This week I check out my first fidget spinner, in an attempt to figure out what all the fuss is about.
Some of us were fidgeting long before the revolving metal discs came whirling into the picture. All of the sudden fidget toys and spinners are everywhere.
As I pick up the small black tool and twirl it between my pointer finger and thumb, I have mixed feelings. The heavy cold metal zings and vibrates, resonating into my fingertips.
On one hand, the whoosh of the quivering metal is soothing. The fan-like rotation is also quite enjoyable, reminiscent of the shimmering pinwheels I adored in childhood.
Spinners are everywhere. They have invaded playgrounds, classrooms, and memes all over the world. Kids collect them like Pogs, do tricks with them like yo-yos, and flinging them across classrooms.
Somehow spinners have caught on, becoming the new “cool toy” and everybody wants one. Completely out of control, the fidget fad is booming, leaving many people who were “fidgeting before it was cool” with mixed feelings.
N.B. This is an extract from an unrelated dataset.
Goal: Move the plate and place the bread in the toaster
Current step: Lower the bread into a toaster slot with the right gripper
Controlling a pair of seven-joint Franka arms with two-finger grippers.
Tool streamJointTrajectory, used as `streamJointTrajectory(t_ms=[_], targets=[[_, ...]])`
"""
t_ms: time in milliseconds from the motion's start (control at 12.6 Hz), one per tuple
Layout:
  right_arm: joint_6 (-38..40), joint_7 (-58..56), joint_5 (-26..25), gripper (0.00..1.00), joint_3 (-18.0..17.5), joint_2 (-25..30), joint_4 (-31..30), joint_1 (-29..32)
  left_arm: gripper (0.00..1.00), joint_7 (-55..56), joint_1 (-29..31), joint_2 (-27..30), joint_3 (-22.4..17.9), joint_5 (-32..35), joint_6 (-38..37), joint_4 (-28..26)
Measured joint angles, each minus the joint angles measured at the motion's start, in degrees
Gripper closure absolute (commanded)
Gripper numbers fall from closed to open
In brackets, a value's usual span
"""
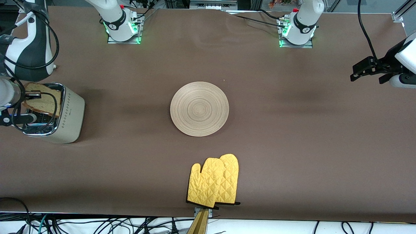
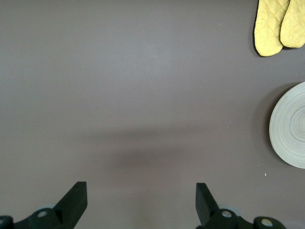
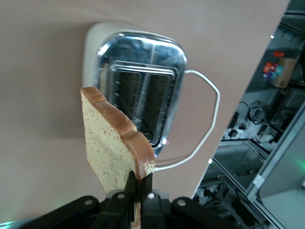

I hope this will give way to more teachers allowing movement in class.
When I was in school hands had to be still. You were not allowed to play with pencils or strum your fingers, even if you did so quietly.
One teacher, a stern old fashioned woman who seemed to have it out for me, made me sit on my hands to keep them still. I remember the hard wooden chair painfully pressing into my boney knuckles.
At first, when I stopped my hands my legs would jump, bouncing up and down, under the desk. “Do you have to go to the bathroom?” the teacher asked in front of everyone, “You look like you are doing a pee dance. Go to the bathroom or knock it off!”
Keeping my hands under control was hard work. Eventually, I learned that my hands could be moving under the desk or table, as long as the teacher didn’t notice.
Little has changed. I think best when actively relaxed, allowing my body to move naturally. As an adult you find more acceptable things go play with, rings, necklaces, pens, and cell phones. Holding something in my hand keeps me grounded, helping me to stay present and mindful. Often I will pop and rub my fingers quietly if I find myself empty handed.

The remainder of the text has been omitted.